**Instructions for the task:** Using the entries that follow, collect the lines where the word "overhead" appears.

[Start of Attachment]

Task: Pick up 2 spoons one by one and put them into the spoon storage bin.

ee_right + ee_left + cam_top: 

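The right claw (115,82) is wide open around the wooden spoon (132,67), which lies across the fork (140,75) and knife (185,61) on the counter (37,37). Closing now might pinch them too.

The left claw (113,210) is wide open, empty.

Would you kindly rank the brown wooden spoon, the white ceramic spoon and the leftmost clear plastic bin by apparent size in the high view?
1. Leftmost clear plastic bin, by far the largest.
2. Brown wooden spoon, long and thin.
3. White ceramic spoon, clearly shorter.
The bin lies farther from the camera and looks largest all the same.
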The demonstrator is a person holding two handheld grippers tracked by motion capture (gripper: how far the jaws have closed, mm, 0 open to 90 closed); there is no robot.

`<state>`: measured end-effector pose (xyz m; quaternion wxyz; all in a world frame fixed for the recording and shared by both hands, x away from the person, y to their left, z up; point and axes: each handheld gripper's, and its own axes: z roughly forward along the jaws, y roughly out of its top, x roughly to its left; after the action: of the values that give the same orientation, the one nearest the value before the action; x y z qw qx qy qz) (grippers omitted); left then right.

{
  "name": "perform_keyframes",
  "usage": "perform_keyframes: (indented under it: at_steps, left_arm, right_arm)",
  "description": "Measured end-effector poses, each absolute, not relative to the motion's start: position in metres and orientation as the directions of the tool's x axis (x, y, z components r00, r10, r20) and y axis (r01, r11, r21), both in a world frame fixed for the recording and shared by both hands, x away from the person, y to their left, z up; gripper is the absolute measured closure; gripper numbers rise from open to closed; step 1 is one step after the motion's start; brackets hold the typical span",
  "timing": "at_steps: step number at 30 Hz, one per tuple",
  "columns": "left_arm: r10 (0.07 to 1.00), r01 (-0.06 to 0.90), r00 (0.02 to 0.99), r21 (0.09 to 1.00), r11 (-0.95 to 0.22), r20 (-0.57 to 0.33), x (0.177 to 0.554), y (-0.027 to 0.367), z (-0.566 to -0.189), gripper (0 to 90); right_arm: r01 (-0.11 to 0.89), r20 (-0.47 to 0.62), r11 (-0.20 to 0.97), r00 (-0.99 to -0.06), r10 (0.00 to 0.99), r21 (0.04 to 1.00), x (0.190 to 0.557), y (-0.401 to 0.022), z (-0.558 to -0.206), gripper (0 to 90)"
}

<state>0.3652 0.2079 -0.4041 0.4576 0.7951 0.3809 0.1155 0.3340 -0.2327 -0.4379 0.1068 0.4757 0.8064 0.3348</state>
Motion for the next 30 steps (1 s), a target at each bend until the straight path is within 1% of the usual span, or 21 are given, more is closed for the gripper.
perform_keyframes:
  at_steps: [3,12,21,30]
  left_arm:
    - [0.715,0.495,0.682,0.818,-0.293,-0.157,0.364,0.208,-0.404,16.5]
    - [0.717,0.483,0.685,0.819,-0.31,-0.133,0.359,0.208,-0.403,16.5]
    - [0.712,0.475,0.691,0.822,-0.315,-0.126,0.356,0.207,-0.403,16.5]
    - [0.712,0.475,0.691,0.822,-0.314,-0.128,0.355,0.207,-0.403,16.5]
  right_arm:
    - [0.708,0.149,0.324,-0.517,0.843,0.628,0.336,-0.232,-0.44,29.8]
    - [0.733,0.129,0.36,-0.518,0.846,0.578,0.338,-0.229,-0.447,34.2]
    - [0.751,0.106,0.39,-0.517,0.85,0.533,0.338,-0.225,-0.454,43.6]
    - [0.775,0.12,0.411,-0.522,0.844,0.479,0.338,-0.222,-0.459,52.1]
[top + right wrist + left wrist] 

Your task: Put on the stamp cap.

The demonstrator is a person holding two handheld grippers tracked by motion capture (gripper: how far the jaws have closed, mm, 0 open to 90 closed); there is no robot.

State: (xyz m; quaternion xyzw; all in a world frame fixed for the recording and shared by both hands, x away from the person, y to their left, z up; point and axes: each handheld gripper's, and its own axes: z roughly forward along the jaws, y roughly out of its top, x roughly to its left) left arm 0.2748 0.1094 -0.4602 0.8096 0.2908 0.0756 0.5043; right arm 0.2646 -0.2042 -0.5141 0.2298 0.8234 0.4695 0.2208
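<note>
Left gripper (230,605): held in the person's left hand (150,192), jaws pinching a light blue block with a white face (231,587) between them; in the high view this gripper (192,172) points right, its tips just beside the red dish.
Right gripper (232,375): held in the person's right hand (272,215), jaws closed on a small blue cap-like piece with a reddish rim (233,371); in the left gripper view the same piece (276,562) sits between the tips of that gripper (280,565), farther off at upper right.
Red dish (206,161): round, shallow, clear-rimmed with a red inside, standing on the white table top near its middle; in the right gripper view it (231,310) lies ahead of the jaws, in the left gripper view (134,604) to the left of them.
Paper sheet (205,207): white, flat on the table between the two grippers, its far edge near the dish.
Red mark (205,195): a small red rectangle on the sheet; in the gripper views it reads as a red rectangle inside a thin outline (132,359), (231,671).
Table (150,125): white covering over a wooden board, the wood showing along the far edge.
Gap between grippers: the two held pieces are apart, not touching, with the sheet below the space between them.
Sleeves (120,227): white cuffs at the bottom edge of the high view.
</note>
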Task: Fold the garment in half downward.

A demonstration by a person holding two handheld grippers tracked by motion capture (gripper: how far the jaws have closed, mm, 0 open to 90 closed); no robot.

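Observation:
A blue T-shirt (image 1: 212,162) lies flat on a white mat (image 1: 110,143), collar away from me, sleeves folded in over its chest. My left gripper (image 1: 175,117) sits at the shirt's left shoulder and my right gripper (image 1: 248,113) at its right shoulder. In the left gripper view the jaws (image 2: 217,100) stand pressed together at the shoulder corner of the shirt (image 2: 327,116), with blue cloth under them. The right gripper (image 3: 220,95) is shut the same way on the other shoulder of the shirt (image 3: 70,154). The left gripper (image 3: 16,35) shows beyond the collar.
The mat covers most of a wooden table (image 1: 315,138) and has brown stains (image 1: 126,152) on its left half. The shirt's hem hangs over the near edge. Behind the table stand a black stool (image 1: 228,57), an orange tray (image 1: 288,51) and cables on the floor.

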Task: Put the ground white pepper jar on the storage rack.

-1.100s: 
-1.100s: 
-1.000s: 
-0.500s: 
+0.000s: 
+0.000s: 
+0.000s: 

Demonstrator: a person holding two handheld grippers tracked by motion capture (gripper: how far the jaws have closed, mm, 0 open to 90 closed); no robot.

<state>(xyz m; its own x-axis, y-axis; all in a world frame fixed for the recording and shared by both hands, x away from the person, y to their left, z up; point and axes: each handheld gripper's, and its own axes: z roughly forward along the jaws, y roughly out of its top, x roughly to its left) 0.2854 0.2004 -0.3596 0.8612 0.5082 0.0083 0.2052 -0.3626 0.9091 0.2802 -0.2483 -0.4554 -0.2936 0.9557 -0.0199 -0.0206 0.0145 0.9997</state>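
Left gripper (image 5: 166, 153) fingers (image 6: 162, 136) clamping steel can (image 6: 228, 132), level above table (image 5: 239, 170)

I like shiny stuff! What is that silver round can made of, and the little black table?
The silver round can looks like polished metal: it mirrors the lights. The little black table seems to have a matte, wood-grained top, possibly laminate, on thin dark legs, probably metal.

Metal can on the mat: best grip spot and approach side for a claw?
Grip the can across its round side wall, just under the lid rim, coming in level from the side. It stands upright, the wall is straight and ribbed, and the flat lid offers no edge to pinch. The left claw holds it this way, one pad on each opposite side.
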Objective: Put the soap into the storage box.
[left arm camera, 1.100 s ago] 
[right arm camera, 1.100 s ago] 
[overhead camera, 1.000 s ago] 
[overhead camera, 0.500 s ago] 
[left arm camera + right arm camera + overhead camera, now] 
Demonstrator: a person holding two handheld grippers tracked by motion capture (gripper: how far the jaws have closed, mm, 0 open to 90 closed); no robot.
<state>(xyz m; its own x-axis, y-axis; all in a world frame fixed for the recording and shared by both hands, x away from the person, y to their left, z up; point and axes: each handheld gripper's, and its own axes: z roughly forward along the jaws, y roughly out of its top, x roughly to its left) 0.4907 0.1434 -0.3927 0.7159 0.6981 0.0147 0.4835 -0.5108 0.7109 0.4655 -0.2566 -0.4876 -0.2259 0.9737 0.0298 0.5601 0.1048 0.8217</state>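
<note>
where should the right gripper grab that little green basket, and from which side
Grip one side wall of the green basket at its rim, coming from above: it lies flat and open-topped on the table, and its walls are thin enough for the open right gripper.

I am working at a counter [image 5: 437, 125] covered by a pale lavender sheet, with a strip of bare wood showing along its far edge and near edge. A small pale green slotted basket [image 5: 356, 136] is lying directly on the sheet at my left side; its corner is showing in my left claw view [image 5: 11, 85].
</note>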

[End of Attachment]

**Answer section:**
[overhead camera, 1.000 s ago] 
[overhead camera, 0.500 s ago] 
[left arm camera + right arm camera + overhead camera, now] 

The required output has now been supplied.